Elevated urinary protein levels are associated with both glomerular and tubular injuries. According to the literature, elevated urinary protein levels in AKI associated with COVID-19 are mostly a result of the presence of low molecular weight proteins (not albumin) that could be a sign of decreased reabsorption due to injured tubular function [23]. In COVID-19, damage of the proximal tubule could lead to low molecular weight protein excretion, aminoaciduria, or partial Fanconi syndrome as well [7]. In our study, both urinary albumin and urinary protein excretion were higher in the incident AKI group compared to controls at admission. Urinary albumin excretion decreased in both groups during follow-up. In contrast, total protein excretion decreased only in controls and remained elevated in those with incident AKI. This observation suggests the hypothesis that elevated protein excretion is not a consequence of albuminuria, and that it may be low molecular weight proteinuria due to tubular damage. The different patterns of trajectories of albuminuria and proteinuria in our patients suggest that the tubular component may be the driver of the development of AKI in COVID-19 patients.

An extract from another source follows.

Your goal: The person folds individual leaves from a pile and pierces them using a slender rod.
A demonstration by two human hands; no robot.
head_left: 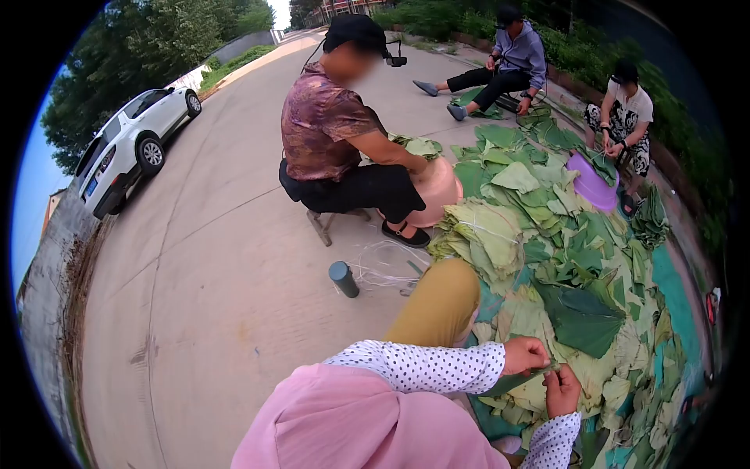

The limitations of our study need to be acknowledged. Our cohort includes patients with moderate-severity COVID-19 that limits the generalizability to more severe COVID-19 cases. While we made efforts to maximize data collection, the number of included AKI cases was limited that leads to wide confidence intervals. On the one hand, we cannot exclude the possibility that we missed some important associations; on the other, the strengths of the observed associations cannot be precisely estimated. As this study was conducted in a non-ICU COVID medical ward, hourly or 6-hourly urine collections (as required by the definition of KDIGO for AKI) were not performed. Therefore, we used only the criteria based on the most reliable marker, the creatinine value to diagnose AKI. While omitting urine output measurement likely decreased the incidence of AKI, the use of the creatinine-based diagnosis provides an underestimation of the high incidence of AKI in this clinical setting. Similarly, we used a spot urine to determine urine protein-to-creatinine, urine albumin-to-creatinine ratios, and fractional excretion indexes instead of the “gold standard” of a 24-h timed urine collection. However, literature data suggest that UPCR and UACR are reliable estimates of daily excretion values [41]. Furthermore, we had to exclude over 20% of potential participants due to missing data that could introduce selection and other causes of bias into our analysis. Due to the low number of more severe AKI cases, we could not further stratify AKI cases to better examine the suspected prerenal and tubular damages. Unfortunately, we could not avoid the effect of diuretics or steroids on fractionated excretion. While this could have had a large effect on FeNa values, the other fractional excretion markers are less prone to the effect of different medications [19]. Overall, the fact that all fractional excretion markers point to the same direction strengthen our conclusion. Finally, we did not perform kidney biopsies to get insight into the renal structural changes.

At the same time, the strength of the study is that our observation concentrates on a less studied population with moderate disease and our cohort was well phenotyped. The most important and unique strength of our study is the ability to describe the natural history of COVID-19-related renal changes by the evaluation of temporal changes of urinary parameters over the course of hospitalization.

In conclusion, the incidence and mortality of AKI are relatively high among hospitalized, moderately severe, non-ventilated COVID-19 patients. It is plausible that an already impaired renal function, as suggested by higher baseline proteinuria, makes the kidneys more susceptible to virus-associated effects. While no clear relationship was found with prerenal markers, the increased proteinuria in incident AKI at baseline and the diverging trajectories between incident AKI cases and controls with COVID-19 during follow-up may point to the possibility of tubular damage in the development of AKI associated with COVID-19. This hypothesis, however, needs further confirmation in independent studies.